_Work instructions_: Your copy of the data below must be exact and must leave out all pictures.

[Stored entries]
=-=-=

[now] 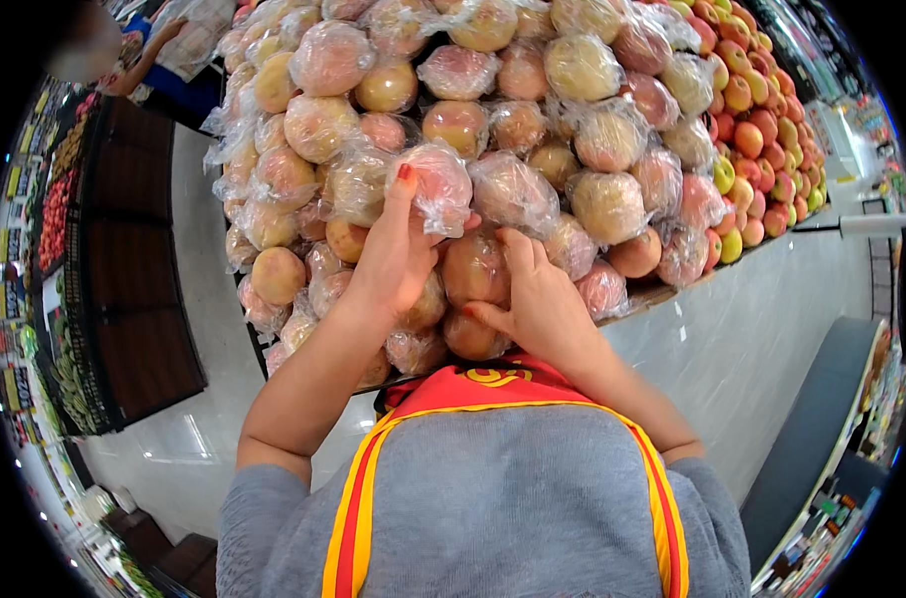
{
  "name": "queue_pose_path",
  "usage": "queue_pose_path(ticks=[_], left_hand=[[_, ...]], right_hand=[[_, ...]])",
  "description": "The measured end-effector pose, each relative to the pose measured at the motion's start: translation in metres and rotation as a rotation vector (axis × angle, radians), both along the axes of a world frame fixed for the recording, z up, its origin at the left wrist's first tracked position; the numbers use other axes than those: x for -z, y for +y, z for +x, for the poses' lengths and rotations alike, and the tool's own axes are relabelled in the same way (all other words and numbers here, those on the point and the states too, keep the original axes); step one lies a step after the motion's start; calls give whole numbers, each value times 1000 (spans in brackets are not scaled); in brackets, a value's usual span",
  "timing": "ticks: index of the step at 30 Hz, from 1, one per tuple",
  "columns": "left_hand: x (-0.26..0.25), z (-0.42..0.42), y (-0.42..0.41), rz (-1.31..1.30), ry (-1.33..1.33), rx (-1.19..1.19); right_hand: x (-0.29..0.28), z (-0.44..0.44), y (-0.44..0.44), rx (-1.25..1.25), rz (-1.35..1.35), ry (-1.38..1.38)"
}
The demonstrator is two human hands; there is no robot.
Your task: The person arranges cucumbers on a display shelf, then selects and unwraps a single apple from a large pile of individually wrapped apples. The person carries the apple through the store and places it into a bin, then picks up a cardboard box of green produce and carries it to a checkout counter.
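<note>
My left hand (pixel 402 258) holds a pinkish round fruit in clear plastic wrap (pixel 436 183), thumb on top, its fingers mostly hidden beneath. My right hand (pixel 539 299) grips a larger orange-brown wrapped fruit (pixel 475 269) at its right side, with the thumb below and the fingers above. It rests among the others near the front edge of the heap. Around both hands lie many more pink and yellow fruits, most in crinkled plastic. An unwrapped-looking one (pixel 279 276) sits to the left.
Red and yellow apples (pixel 759 142) are piled at the right of the display. A person (pixel 143 60) stands at the upper left, holding a plastic bag (pixel 191 37). Dark produce shelving (pixel 135 254) runs along the left; a long grey counter (pixel 812 441) stands at the right.
</note>
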State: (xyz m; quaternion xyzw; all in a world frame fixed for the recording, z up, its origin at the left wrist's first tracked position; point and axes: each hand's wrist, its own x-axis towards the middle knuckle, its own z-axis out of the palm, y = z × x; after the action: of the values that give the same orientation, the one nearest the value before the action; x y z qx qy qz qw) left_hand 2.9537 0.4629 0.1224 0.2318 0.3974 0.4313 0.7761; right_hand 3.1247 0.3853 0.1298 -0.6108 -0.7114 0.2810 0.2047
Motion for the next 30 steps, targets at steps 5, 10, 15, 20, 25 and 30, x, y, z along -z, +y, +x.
queue_pose_path(ticks=[5, 10, 15, 20, 25, 30], left_hand=[[-14, -9, -19, -58, -107, -129], [-28, -12, -39, -62, -196, -219], [-27, -16, -47, 31, -241, -213], [-18, -17, -54, -1, -197, -274], [-18, -18, -59, 17, -170, -257], [-24, -14, -71, 31, -136, -274]], right_hand=[[10, 1, -23, 70, 114, 119], [8, 5, -29, 30, 218, 133], [3, 5, -29, 5, 209, 160], [2, 9, -25, -24, 191, 164], [-17, 10, -21, -3, 75, 186], [-28, 9, -23, -55, 48, 179]])
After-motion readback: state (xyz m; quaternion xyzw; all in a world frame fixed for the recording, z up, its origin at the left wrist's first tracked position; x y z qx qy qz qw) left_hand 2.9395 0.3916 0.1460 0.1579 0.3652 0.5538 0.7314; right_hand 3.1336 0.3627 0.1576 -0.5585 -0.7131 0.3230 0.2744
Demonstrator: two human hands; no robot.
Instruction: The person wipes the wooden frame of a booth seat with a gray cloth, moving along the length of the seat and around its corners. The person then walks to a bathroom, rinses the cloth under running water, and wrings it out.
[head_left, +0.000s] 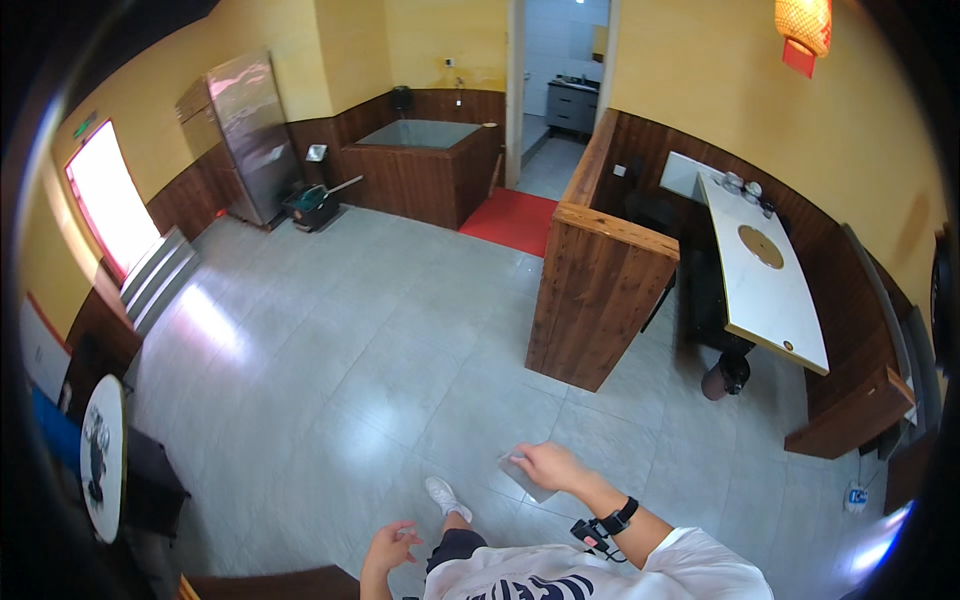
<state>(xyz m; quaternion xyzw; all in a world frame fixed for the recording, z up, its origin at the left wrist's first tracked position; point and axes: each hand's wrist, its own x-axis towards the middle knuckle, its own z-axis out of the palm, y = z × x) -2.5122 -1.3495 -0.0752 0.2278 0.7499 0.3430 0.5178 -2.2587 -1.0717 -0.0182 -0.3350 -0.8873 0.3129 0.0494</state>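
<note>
My right hand (553, 466) is held out in front of my body. It grips a thin, flat grey sheet (538, 491) by its upper edge; whether this is cloth or plastic cannot be told. The sheet hangs above the grey tiled floor (420, 337). My left hand (391, 546) hangs low beside my dark shorts, with its fingers apart and nothing in it. A white shoe (442, 495) shows on the floor between the two hands. On my right wrist sits a black strap with a small device (592, 534).
Ahead stands a wooden partition (592, 300), with a white table (765, 285) and a bin (725, 376) behind it. Farther off are a red mat (514, 220), a wood-clad basin (412, 180), a mop bucket (313, 206) and a steel cabinet (251, 142). A round table (112, 450) stands left.
</note>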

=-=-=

_Task result_:
[now] 
{
  "name": "queue_pose_path",
  "usage": "queue_pose_path(ticks=[_], left_hand=[[_, ...]], right_hand=[[_, ...]])",
  "description": "The measured end-effector pose, each relative to the pose measured at the motion's start: translation in metres and rotation as a rotation vector (axis × angle, radians), both along the axes of a world frame fixed for the recording, z up, its origin at the left wrist's first tracked position; the numbers use other axes than those: x for -z, y for +y, z for +x, for the poses' lengths and rotations alike, and the tool's own axes are relabelled in the same way (all other words and numbers here, those on the point and the states too, keep the original axes); step one lies a step after the motion's start; calls give whole numbers, each value times 1000 (spans in brackets are not scaled); in brackets, a value's usual span",
  "timing": "ticks: index of the step at 30 Hz, from 1, one per tuple",
  "columns": "left_hand: x (-0.26..0.25), z (-0.42..0.42), y (-0.42..0.41), rz (-1.31..1.30), ry (-1.33..1.33), rx (-1.19..1.19); right_hand: x (-0.29..0.28), z (-0.44..0.44), y (-0.44..0.44), rx (-1.25..1.25), rz (-1.35..1.35), ry (-1.38..1.38)"
}
The demonstrator is two human hands; there is no robot.
Your task: The person arranges cucumbers on a display shelf, then selects and unwraps a single apple from a large pile of individually wrapped apples. The person carries the apple through the store and places it into a bin, then picks up a cardboard box of green produce and carries it to a checkout counter.
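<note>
My left hand (pixel 402 258) holds a pinkish round fruit in clear plastic wrap (pixel 436 183), thumb on top, its fingers mostly hidden beneath. My right hand (pixel 539 299) grips a larger orange-brown wrapped fruit (pixel 475 269) at its right side, with the thumb below and the fingers above. It rests among the others near the front edge of the heap. Around both hands lie many more pink and yellow fruits, most in crinkled plastic. An unwrapped-looking one (pixel 279 276) sits to the left.
Red and yellow apples (pixel 759 142) are piled at the right of the display. A person (pixel 143 60) stands at the upper left, holding a plastic bag (pixel 191 37). Dark produce shelving (pixel 135 254) runs along the left; a long grey counter (pixel 812 441) stands at the right.
</note>
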State: (xyz m; quaternion xyzw; all in a world frame fixed for the recording, z up, its origin at the left wrist's first tracked position; point and axes: each hand's wrist, its own x-axis towards the middle knuckle, its own z-axis out of the palm, y = z × x; after the action: of the values that give the same orientation, the one nearest the value before the action; x y z qx qy qz qw) left_hand 2.9537 0.4629 0.1224 0.2318 0.3974 0.4313 0.7761; right_hand 3.1247 0.3853 0.1298 -0.6108 -0.7114 0.2810 0.2047
Motion for the next 30 steps, targets at steps 5, 10, 15, 20, 25 and 30, x, y, z along -z, +y, +x.
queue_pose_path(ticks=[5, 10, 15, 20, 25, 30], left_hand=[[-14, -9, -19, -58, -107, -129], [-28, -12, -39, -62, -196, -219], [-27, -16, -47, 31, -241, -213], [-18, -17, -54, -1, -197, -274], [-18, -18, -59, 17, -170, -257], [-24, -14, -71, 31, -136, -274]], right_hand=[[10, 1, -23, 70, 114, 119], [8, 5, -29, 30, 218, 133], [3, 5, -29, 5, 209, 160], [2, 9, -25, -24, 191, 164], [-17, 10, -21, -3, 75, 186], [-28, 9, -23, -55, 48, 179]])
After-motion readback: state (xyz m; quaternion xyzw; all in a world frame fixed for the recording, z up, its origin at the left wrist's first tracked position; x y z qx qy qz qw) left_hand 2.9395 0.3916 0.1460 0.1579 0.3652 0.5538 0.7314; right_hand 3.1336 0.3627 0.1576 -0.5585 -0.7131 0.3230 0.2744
Demonstrator: two human hands; no robot.
Instruction: The person wipes the wooden frame of a booth seat with a gray cloth, moving along the length of the seat and around its corners. The person then walks to a bathroom, rinses the cloth under running water, and wrings it out.
[head_left, +0.000s] 
<state>(xyz m; quaternion xyzw; all in a world frame fixed for the recording, z up, its origin at the left wrist's first tracked position; point and axes: each hand's wrist, its own x-axis towards the middle knuckle, its own z-axis out of the palm, y = z × x) -2.5122 -1.3495 -0.0752 0.2278 0.7499 0.3430 0.5178 -2.2587 -1.0717 -0.0182 -0.3350 -0.8873 0.3129 0.0494</state>
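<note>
My right hand (553, 466) is held out in front of my body. It grips a thin, flat grey sheet (538, 491) by its upper edge; whether this is cloth or plastic cannot be told. The sheet hangs above the grey tiled floor (420, 337). My left hand (391, 546) hangs low beside my dark shorts, with its fingers apart and nothing in it. A white shoe (442, 495) shows on the floor between the two hands. On my right wrist sits a black strap with a small device (592, 534).
Ahead stands a wooden partition (592, 300), with a white table (765, 285) and a bin (725, 376) behind it. Farther off are a red mat (514, 220), a wood-clad basin (412, 180), a mop bucket (313, 206) and a steel cabinet (251, 142). A round table (112, 450) stands left.
</note>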

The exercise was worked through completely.